Bulletin Vert n°514
mai — juin 2015

Éditorial du Bulletin 514

Un effet boomerang bien probable

La nouvelle est officielle, elle est parue au BO : au baccalauréat 2018, les calculatrices devront être équipées d’une diode. Allumée, elle garantira que la machine fonctionne en mode « examen », c’est-à-dire sans possibilité pour l’utilisateur d’accéder à ses données et programmes.

On pourrait seulement y voir tout le bénéfice potentiel d’une telle mesure pour les fabricants de calculatrices : elle signifie, ni plus ni moins, un renouvellement de la quasi-totalité du parc en lycée.

Mais à y regarder de plus près, tout n’est pas si simple. Pour un très grand nombre d’élèves de Terminale, c’est essentiellement en tant qu’antisèches que les calculatrices sont utilisées. La plupart en ignore le fonctionnement. Les capacités actuelles des machines permettent de stocker une grande partie du cours de l’année. Quelques calculs numériques complètent le tableau. Voilà à quoi servent les calculatrices… Même le calcul formel ne fait plus recette, soupçonné de donner des résultats que les profs n’acceptent pas (allez savoir pourquoi !).
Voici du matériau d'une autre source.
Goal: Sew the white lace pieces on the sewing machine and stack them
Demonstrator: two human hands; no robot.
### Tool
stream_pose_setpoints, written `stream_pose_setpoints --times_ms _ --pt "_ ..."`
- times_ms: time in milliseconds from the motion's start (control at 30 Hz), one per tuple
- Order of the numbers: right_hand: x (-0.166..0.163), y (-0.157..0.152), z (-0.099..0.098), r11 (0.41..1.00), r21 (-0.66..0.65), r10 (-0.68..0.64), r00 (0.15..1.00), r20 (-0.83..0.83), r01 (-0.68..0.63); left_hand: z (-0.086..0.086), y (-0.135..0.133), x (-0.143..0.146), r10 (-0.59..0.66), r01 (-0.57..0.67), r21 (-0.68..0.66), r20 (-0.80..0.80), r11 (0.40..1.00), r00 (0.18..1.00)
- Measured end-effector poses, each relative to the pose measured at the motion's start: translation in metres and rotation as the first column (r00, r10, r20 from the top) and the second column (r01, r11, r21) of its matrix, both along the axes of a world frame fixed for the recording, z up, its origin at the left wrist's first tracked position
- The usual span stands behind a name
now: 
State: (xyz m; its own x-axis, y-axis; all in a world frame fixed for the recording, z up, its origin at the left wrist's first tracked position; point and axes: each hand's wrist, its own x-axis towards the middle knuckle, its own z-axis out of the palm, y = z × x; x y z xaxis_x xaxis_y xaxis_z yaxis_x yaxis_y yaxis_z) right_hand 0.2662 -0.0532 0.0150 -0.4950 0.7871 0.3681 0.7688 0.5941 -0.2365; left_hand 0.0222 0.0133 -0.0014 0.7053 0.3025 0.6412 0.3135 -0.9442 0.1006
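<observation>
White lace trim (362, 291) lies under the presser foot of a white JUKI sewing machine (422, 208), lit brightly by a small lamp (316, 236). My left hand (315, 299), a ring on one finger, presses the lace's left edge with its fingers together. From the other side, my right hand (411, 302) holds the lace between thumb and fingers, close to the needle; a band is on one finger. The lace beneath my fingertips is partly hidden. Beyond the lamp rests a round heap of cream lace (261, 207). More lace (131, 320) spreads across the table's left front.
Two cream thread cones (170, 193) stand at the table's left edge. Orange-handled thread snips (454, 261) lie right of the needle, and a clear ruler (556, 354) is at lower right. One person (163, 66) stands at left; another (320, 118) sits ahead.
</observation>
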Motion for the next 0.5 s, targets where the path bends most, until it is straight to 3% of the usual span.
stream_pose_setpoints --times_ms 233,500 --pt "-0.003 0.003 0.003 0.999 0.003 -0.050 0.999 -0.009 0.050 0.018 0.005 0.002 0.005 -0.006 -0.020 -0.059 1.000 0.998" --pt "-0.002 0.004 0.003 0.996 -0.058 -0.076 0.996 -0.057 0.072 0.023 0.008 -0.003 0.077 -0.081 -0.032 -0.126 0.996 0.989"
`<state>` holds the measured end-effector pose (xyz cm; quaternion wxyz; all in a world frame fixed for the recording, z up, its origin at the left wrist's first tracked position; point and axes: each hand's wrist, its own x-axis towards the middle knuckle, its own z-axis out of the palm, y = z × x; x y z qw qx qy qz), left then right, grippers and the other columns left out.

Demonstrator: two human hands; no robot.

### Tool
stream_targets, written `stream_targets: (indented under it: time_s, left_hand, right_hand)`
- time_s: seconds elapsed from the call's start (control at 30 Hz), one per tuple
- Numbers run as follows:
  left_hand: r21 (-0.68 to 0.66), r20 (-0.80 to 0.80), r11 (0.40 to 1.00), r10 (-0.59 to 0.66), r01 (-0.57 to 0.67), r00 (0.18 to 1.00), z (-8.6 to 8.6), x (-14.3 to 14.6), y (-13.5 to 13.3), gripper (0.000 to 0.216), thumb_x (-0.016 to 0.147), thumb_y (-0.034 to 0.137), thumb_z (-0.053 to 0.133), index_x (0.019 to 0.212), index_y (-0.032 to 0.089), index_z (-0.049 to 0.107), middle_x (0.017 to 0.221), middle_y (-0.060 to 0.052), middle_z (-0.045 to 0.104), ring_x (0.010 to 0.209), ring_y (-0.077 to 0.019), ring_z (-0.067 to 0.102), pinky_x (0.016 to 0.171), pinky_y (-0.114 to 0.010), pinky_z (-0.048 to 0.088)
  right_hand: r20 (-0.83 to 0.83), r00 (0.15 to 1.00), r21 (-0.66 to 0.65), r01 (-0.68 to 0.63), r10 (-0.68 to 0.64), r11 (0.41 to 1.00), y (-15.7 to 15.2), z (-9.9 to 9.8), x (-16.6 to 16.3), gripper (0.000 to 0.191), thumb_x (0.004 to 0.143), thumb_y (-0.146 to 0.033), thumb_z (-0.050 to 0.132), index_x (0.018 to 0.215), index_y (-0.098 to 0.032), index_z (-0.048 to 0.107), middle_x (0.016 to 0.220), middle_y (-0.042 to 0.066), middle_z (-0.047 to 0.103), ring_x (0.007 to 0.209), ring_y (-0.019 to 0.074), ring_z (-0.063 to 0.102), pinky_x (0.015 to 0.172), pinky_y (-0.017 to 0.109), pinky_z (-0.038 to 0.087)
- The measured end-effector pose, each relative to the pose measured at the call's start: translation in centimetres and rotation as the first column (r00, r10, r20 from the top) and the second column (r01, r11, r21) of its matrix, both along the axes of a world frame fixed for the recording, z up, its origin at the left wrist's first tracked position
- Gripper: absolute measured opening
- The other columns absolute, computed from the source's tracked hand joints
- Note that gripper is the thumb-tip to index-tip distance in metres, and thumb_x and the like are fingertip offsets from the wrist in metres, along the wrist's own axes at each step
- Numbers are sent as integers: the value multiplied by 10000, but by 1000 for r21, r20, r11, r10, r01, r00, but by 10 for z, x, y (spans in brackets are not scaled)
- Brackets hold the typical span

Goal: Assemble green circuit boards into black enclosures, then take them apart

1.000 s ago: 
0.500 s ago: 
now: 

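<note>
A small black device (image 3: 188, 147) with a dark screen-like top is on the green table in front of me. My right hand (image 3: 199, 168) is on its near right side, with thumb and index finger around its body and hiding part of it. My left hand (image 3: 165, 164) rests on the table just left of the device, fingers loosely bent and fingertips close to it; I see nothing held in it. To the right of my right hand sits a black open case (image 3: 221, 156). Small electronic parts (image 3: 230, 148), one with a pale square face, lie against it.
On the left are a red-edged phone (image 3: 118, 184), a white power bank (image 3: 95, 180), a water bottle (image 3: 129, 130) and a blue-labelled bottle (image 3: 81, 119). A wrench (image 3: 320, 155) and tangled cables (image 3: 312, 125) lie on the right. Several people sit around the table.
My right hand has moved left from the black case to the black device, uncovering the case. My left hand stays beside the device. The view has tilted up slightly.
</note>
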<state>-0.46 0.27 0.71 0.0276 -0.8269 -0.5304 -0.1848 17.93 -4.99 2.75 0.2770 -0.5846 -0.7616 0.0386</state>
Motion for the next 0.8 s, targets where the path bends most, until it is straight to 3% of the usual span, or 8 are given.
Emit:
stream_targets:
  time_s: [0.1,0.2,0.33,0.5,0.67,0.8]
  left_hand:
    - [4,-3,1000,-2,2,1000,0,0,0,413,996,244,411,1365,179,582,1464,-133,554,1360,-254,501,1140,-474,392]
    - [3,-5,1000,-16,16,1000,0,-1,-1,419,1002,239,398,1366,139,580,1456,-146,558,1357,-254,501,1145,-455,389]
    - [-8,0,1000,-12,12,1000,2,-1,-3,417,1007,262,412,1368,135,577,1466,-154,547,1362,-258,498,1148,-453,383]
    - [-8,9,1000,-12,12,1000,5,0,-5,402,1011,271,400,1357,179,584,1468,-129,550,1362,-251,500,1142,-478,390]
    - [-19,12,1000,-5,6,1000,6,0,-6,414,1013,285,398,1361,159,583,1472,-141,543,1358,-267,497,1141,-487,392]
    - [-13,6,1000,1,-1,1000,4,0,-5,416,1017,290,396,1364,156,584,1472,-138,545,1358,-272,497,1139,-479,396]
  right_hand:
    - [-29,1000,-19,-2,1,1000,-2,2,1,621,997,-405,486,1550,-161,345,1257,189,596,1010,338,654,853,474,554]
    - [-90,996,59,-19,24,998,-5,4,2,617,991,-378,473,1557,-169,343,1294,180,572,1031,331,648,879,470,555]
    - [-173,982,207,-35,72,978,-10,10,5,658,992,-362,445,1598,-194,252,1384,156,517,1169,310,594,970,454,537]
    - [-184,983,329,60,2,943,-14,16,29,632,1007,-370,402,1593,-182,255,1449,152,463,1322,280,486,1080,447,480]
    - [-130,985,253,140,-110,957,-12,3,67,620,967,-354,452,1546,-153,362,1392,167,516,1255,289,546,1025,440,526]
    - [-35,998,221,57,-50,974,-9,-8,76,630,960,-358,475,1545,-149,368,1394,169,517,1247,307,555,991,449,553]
Si l’accès aux données « personnelles » (le plus souvent récupérées sur Internet) n’est plus possible, une calculette « quatre opérations » peut presque faire l’affaire (celles-là n’ont pas de mémoire, et seront évidemment autorisées). Je ne serai pas surpris que le bac 2018 soit celui de la raréfaction des calculatrices. Et je ne suis pas si sûr que les fabricants de ces machines soient aussi bénéficiaires qu’il n’y paraît à première vue.

Évidemment, il était difficile de continuer ainsi : de nombreux enseignants de maths, mais aussi de physique, ou de toutes les disciplines dans lesquelles l’utilisation d’une calculatrice est autorisée, de nombreux parents, dénoncent depuis longtemps ce détournement connu et accepté des calculatrices. Dans de nombreux pays, des mesures similaires à celles du BO sont en cours. Il n’y a pas beaucoup d’autres parades, sinon l’interdiction pure et simple comme c’est le cas dans les concours des écoles de management.

Une autre réponse pourrait être que tous les documents (et pourquoi pas l’accès à Internet) soient autorisés lors des examens. Cette « égalisation » des conditions conduirait-elle à une égalité devant l’épreuve ? Cela n’est vraiment pas évident. L’utilisation raisonnée de ressources est un art difficile dont je crains fort qu’il ne soit pas réellement indépendant du capital social et culturel. À moins que les élèves en fassent l’apprentissage à l’école ! Mais cela demande alors un bouleversement en profondeur des méthodes d’enseignement et des contenus enseignés.

Allons encore un peu plus loin. Le mode « examen » pour les calculatrices autorisées au baccalauréat risque bien d’être le point de départ de nombreux changements assez radicaux. Nous vivions jusqu’à présent sur un compromis tacite : on demandait à l’élève d’acheter une calculatrice pour faire des maths en classe et il l’acceptait d’autant plus facilement qu’il pourrait dans un avenir proche utiliser sa machine pour stocker tout ce dont il aurait besoin pour ses DS ou ses examens. L’apprentissage de fonctionnalités avancées de l’outil n’étant pas un objectif du programme et n’étant pas évalué en examen, il n’est aujourd’hui que bien peu pris en charge dans les classes.

Mais demain, à quoi pourra bien servir une calculatrice que l’on ne connaît que très superficiellement ? À quoi sert d’apprendre à mieux la connaître si cette connaissance n’est pas valorisée ? Sans une réelle prise en charge en classe des savoir-faire que cela suppose, sans une évaluation effective de ces nouvelles compétences, la calculatrice risque bien de disparaître totalement des examens et rapidement du cours de maths lui-même. Il sera difficile de motiver les familles à acheter un objet « qui ne sert à rien ». Si le prof l’exige vraiment, les vieux modèles suffiront et le Bon Coin restera un bon moyen pour s’en procurer.

Il serait regrettable de voir les calculatrices disparaître peu ou prou des classes. Elles sont encore un instrument commode, efficace pour expérimenter des mathématiques et donc pour en faire, et, pour l’heure, il est un peu illusoire de penser à leur remplacement rapide par des tablettes (dont l’utilisation pédagogique suppose aussi d’autres façons de travailler…).

Je ne suis pas bien sûr que le législateur ait mesuré toutes les conséquences possibles du changement du statut des calculatrices aux examens.

C’est sûrement à des associations comme la nôtre d’en prévoir les effets et d’y répondre.